Give again, word for word, every line below from the one that has "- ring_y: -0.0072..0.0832" through the one that has "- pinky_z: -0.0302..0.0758", both included, and no others.

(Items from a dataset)
Segment Open

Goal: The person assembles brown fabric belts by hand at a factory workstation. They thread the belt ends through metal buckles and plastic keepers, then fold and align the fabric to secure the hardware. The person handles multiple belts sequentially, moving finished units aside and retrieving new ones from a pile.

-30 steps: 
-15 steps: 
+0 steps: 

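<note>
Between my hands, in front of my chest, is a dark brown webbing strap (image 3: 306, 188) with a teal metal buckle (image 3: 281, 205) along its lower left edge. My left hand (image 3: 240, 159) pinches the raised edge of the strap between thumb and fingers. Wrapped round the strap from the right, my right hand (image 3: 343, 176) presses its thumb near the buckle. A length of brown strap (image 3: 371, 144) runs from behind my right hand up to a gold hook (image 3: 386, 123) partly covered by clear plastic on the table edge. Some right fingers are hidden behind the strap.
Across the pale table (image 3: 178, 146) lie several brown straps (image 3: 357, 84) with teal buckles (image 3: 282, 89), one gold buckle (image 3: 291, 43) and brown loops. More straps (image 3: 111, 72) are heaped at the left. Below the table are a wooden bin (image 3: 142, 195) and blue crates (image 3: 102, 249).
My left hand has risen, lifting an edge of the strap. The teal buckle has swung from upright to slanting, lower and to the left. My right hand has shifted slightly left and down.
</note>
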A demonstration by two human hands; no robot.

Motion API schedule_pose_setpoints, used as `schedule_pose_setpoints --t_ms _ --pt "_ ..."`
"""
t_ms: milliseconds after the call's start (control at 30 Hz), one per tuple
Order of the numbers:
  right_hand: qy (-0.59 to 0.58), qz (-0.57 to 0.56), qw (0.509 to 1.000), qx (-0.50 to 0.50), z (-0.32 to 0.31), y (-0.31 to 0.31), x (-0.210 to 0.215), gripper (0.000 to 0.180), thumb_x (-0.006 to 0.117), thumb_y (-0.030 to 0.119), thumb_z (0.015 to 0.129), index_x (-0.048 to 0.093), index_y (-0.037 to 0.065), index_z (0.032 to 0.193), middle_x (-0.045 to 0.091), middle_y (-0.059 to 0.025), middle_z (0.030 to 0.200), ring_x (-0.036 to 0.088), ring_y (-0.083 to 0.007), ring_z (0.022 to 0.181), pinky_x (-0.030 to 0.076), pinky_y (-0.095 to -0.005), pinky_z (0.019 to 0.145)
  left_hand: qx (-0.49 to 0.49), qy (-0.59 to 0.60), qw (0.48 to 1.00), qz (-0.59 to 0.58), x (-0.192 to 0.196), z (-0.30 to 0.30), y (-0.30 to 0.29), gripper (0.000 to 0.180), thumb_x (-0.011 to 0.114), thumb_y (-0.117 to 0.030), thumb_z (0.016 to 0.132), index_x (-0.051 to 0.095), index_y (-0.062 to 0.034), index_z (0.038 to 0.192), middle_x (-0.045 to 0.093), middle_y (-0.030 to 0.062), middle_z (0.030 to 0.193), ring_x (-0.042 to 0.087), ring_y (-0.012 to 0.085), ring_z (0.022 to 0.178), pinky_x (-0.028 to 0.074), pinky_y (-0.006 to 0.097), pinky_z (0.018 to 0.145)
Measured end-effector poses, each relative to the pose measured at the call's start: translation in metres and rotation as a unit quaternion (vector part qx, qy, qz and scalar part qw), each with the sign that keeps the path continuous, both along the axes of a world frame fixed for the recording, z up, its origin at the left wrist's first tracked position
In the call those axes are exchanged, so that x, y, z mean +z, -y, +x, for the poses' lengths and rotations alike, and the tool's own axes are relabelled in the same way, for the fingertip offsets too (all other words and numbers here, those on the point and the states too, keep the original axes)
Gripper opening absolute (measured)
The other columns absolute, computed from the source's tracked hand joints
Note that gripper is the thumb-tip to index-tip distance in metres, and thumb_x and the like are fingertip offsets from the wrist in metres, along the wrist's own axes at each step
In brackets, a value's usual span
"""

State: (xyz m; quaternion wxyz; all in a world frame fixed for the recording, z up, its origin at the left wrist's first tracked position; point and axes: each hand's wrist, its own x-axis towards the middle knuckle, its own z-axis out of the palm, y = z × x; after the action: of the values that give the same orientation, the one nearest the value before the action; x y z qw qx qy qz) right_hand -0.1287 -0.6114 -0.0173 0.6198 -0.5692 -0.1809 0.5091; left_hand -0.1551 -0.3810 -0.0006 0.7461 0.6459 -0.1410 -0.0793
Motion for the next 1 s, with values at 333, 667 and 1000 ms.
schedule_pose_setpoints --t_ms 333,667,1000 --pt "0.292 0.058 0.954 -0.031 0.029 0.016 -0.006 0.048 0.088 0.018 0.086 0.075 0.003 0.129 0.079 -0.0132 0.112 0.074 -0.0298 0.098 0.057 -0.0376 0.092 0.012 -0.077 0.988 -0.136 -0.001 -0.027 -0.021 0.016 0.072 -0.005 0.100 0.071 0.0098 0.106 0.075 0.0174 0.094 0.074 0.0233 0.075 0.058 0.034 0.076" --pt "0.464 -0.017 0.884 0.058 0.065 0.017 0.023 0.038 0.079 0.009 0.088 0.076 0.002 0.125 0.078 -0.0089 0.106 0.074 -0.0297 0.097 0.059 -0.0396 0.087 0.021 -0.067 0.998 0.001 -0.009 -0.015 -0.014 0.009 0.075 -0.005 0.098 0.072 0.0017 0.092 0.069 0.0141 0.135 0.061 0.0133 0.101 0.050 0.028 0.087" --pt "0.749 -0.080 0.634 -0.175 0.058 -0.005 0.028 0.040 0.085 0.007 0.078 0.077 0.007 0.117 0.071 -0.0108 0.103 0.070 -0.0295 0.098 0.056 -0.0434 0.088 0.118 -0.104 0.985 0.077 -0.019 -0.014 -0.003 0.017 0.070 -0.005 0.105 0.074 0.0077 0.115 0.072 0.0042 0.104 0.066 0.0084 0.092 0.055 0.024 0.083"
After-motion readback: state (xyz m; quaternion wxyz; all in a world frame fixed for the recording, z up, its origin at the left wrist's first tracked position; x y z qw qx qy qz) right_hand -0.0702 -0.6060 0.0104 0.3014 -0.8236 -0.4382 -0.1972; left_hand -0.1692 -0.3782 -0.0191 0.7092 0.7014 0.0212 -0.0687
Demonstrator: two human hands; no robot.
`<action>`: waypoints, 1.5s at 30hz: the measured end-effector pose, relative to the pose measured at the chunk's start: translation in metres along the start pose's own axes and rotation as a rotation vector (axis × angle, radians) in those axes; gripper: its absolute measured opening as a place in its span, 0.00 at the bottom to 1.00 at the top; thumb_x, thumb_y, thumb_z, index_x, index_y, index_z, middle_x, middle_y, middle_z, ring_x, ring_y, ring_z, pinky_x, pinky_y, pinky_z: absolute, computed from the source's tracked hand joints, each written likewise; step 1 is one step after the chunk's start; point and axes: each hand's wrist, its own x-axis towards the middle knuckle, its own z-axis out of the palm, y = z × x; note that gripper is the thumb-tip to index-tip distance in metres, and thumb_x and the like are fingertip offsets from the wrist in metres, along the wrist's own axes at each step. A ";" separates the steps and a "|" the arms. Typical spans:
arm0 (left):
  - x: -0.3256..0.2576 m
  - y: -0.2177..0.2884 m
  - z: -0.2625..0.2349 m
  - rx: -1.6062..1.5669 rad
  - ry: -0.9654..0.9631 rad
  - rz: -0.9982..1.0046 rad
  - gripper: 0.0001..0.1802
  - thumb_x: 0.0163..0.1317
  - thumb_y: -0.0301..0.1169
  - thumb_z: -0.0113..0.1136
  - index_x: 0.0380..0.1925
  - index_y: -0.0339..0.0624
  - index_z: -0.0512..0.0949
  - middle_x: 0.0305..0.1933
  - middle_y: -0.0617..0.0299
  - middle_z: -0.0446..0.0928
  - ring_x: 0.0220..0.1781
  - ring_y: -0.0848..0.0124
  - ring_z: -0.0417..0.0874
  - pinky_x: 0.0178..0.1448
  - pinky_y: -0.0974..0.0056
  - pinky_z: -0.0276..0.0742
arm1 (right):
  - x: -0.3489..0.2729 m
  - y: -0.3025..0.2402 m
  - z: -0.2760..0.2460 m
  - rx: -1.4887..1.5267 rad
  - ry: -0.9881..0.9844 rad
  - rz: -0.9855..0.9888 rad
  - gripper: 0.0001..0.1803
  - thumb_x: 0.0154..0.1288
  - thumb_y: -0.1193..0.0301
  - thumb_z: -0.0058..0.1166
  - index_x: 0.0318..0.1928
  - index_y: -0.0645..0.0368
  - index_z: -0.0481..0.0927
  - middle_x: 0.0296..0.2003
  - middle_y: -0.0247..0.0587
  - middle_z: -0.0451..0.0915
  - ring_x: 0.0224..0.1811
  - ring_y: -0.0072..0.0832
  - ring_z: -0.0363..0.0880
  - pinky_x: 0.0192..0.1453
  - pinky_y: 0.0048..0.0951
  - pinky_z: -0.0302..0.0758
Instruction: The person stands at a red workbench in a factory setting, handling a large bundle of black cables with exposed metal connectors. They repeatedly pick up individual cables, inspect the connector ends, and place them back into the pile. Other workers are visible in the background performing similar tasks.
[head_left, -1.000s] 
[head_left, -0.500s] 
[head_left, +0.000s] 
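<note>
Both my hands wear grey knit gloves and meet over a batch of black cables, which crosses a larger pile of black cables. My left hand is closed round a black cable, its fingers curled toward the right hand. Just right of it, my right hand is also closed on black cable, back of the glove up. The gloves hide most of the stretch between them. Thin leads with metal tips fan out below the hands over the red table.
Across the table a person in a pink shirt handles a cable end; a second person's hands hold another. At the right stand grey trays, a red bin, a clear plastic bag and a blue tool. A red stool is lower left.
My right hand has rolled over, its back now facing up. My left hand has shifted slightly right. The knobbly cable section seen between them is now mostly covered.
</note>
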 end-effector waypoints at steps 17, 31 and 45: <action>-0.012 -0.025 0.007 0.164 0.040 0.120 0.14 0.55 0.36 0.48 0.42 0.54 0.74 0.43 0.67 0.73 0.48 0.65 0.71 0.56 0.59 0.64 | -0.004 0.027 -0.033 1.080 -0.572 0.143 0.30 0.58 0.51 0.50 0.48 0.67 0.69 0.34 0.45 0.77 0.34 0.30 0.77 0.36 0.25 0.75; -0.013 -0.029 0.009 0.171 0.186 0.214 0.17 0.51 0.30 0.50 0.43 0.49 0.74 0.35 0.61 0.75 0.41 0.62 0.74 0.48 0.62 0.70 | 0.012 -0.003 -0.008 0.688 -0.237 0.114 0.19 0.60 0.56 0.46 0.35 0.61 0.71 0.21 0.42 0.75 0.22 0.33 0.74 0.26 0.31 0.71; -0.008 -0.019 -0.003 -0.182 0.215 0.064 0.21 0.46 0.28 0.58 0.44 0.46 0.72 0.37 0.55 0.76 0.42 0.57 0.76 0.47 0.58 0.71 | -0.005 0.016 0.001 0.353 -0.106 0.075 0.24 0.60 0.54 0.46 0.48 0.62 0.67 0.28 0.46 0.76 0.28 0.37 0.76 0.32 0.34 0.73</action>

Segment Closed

> [Reply to the exercise]
  - ring_y: -0.0072..0.0832
  - ring_z: -0.0363..0.0880
  - pinky_x: 0.0192..0.1453
  - pinky_y: 0.0048..0.0951
  - pinky_z: -0.0302..0.0758

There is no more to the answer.